9 April Neutralizing Ab against SARS-CoV-2

Thu, 04/09/2020 - 13:52

Dear colleagues,

Several colleagues asked my attention for the paper (non-peer reviewed) by Wu et et al. on neutralizing antibodies during and after SARS-CoV-2.  It is the first published study of this kind and it looks only at non-severe cases, where widely different levels of Neut Ab were found (see Fig 3 A p.15).  As could be expected the levels correlated moderately with ELISA Ab against various “spike” antigens (S1, S2 and receptor-binding domain RBD) Fig 2 C p.14.  However, although cross-reactivity in ELISA with SARS-CoV-1 has been shown, there was very limited (if any) cross-neutralization of SARS-COV-2 plasma with SARS-CoV-1 (pseudo)virus (Fig 1D p. 13).   The SARS-CoV-2 neutralizing titers remained stable 1 or 2 weeks after discharge.  Remarkable observations were, however, that the titers rose with age and were positively related with CRP (an inflammatory marker) and also with lymphopenia (indirectly with lymphocyte count).  Both of these characteristics have been associated with more severe disease.  Unfortunately, no data on viral load are provided.
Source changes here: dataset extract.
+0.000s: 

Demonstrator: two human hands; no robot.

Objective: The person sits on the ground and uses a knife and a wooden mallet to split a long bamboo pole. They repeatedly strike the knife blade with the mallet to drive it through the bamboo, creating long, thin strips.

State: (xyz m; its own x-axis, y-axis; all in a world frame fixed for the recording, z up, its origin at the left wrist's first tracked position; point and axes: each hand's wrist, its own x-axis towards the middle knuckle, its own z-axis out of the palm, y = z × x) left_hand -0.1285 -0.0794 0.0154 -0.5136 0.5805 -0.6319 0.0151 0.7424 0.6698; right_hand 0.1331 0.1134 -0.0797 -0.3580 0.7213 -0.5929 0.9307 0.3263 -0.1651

Longer follow-up of these patients may indicate whether the highly different levels of Neut Ab are somehow predictive of their chances on relapse.  

Obviously, at first view, it may seem good news that in vitro neutralizing antibodies are induced in a majority of the patients, but the observation that these antibodies are associated with some “disease severity markers”, such as older age, CRP and lymphopenia may seem strange. Clearly, this illustrates the fact that, in many viral diseases, in vitro neutralizing polyclonal serum antibodies are NOT necessarily a correlate of protection.    
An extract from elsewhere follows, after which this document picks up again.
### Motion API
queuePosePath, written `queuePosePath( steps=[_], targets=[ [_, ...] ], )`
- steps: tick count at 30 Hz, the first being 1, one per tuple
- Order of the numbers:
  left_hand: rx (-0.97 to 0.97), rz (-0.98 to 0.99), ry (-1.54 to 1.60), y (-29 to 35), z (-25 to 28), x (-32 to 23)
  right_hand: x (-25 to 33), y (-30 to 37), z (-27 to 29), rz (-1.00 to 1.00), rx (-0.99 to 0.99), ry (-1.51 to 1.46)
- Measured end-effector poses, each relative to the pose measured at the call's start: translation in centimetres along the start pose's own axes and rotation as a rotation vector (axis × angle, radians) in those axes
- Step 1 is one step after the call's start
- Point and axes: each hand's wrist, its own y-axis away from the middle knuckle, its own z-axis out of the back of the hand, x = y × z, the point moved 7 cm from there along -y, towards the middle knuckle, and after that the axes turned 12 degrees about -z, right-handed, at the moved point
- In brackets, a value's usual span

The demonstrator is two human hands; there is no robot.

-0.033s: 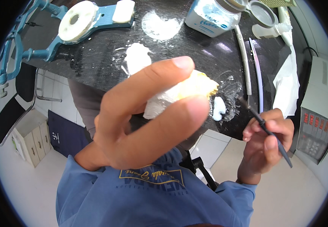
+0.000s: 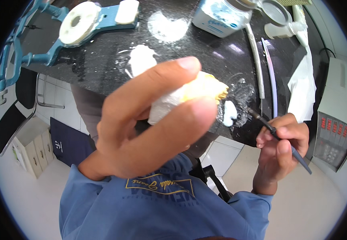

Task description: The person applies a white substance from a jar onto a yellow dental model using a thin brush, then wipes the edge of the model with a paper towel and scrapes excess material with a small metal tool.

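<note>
My left hand (image 2: 121,146) is closed on a plaster cast (image 2: 166,106), pinched between thumb and fingers in the foreground. The cast is white at its base, with a yellow, uneven part (image 2: 205,86) at its far end; my fingers cover much of it. To the right, my right hand (image 2: 283,148) grips a thin brush (image 2: 264,123) with a dark ferrule and a blue-grey handle. The brush tip points up and left, beside a shiny wet smear (image 2: 243,94) and a pale white blob (image 2: 230,113) on the black tabletop. Whether the tip touches the table I cannot tell.
A blue articulator frame (image 2: 117,23) with a round white plate lies at far left. White powder patches (image 2: 167,26) mark the table. A white jar (image 2: 221,20), a grey tool (image 2: 255,60), a lilac stick (image 2: 271,76) and tissue (image 2: 302,90) stand or lie right. A grey unit (image 2: 337,108) is beyond.
The brush tip has come slightly nearer to me, along the edge of the wet smear. My left hand keeps hold of the cast; the whole view has shifted a little.
</note>
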Motion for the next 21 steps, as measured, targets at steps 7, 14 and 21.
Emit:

We have been confronted with a similar situation in HIV for decades: patients with even broad neutralizing are usually progressors with moderately high viral load. 

In some viral infections, where the existence of “naturally induced” protective immunity has been shown (e.g. hepatitis B) convalescent plasma has been successfully used  as a prophylactic measure (I’m not sure that a therapeutic effect has been shown?).  Giving plasma (polyclonal neutralizing antibodies) to HIV-infected subjects has been tried in the 80s and 90s without success.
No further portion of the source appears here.